Temsilci, evet; Basitleştirmeler, hayır
Önerilen adayların reddedilmesi, mahkeme için öngörülen entegrasyonda temsiliyet eksikliği ile de ilgiliydi. Kadınların dışlanmasını sürdüren bir kompozisyon, daha açık, kapsayıcı ve çoğul kurumlar gerektiren çeşitli toplumda kabul edilemezdi. Ancak bu temsilcilik, liyakat pahasına, uygunluk veya – çok daha az – kurumsal prosedüre saygı duymaktan elde edilemez. Sadece erkekler tarafından entegre edilmiş bir mahkeme arzu edilmez veya sadece kadınlar tarafından. Bu nedenle, iki boş pozisyonu kapsamakla ilgiliyse, ödeme gücü, yörünge ve kurumsal bağlılığı olan iki kadına başvurmak makul olacaktır. Aday eksikliği yoktur: Hukukun kapsamı – Sulh History, Akademi, Hukuk ve Kamu Hizmeti'nde – uygun kadınlarla doludur. Kayıp olan, sorumluluk ve kurallara saygı ile ilerleme politik iradesidir.

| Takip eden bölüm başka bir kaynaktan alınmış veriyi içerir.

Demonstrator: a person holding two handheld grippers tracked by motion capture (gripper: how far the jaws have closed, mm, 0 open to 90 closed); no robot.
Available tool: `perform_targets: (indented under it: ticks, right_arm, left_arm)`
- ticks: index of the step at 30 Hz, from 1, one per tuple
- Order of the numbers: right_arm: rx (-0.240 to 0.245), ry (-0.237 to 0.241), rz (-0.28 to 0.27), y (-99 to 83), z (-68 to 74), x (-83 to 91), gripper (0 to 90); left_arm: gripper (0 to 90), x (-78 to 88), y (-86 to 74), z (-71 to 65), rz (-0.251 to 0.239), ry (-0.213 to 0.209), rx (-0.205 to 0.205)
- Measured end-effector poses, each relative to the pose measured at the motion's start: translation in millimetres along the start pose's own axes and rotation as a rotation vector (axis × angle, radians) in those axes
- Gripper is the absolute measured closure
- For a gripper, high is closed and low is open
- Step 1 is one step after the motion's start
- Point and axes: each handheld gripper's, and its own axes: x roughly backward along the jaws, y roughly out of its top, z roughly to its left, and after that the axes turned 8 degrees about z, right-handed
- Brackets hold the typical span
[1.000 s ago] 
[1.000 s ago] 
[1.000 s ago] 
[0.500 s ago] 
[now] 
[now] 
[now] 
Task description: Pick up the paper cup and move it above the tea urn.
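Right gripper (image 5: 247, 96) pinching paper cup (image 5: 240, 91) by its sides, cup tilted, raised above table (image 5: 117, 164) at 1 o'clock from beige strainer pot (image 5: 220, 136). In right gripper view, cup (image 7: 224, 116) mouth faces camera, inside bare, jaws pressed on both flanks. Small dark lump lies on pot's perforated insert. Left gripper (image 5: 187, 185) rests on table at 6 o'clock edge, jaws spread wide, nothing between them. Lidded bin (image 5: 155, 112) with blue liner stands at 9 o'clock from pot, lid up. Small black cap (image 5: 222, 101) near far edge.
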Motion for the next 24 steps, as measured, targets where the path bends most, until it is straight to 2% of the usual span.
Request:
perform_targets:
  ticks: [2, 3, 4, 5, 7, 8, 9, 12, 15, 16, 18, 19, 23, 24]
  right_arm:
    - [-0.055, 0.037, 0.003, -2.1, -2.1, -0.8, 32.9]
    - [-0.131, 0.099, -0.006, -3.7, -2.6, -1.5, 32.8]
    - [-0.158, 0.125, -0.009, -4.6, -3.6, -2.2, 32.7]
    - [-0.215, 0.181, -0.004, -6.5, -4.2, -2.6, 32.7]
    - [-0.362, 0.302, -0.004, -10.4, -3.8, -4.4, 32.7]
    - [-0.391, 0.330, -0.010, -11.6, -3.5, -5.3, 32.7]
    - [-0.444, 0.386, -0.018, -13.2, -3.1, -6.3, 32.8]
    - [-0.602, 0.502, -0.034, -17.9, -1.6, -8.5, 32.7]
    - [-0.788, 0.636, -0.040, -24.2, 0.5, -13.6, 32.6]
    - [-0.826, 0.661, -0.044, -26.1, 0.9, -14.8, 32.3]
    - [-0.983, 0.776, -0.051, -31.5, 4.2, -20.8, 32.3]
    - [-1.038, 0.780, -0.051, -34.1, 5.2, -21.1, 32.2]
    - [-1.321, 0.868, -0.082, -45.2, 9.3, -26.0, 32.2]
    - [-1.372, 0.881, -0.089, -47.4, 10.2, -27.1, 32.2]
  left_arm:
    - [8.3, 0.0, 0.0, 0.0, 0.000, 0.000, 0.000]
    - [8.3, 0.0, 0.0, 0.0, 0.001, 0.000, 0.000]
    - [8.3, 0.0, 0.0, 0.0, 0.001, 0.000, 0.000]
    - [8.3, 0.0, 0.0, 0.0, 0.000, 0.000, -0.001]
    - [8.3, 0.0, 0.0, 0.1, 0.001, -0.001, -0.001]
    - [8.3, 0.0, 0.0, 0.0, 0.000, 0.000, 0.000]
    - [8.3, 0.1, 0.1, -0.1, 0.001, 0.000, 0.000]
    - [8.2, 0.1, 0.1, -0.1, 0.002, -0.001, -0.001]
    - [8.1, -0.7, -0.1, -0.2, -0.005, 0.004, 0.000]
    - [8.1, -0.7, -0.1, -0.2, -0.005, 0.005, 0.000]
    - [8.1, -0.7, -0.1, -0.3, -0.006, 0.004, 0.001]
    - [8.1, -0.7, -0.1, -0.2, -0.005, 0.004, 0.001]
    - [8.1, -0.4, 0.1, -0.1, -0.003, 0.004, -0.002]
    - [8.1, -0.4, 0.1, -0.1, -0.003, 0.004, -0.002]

Mahkemeye iyi bak, cumhuriyetle ilgilen
Ulusal Hükümet hala bu süreci yeniden yaşayacaktır. Yüksek Mahkeme, Demokratik denge için kilit bir kurumdur. Prestiji kısa vadeli güç stratejilerinin hizmetinde olamaz ve olmamalıdır. Prosedüre uyum bir engel değildir: bağımsız, güvenilir ve Cumhuriyetçi bir adalete doğru tek meşru yoldur. Anayasayı onurlandırıyor, rahatsız olsa bile, cumhuriyete en açık kanıtıdır.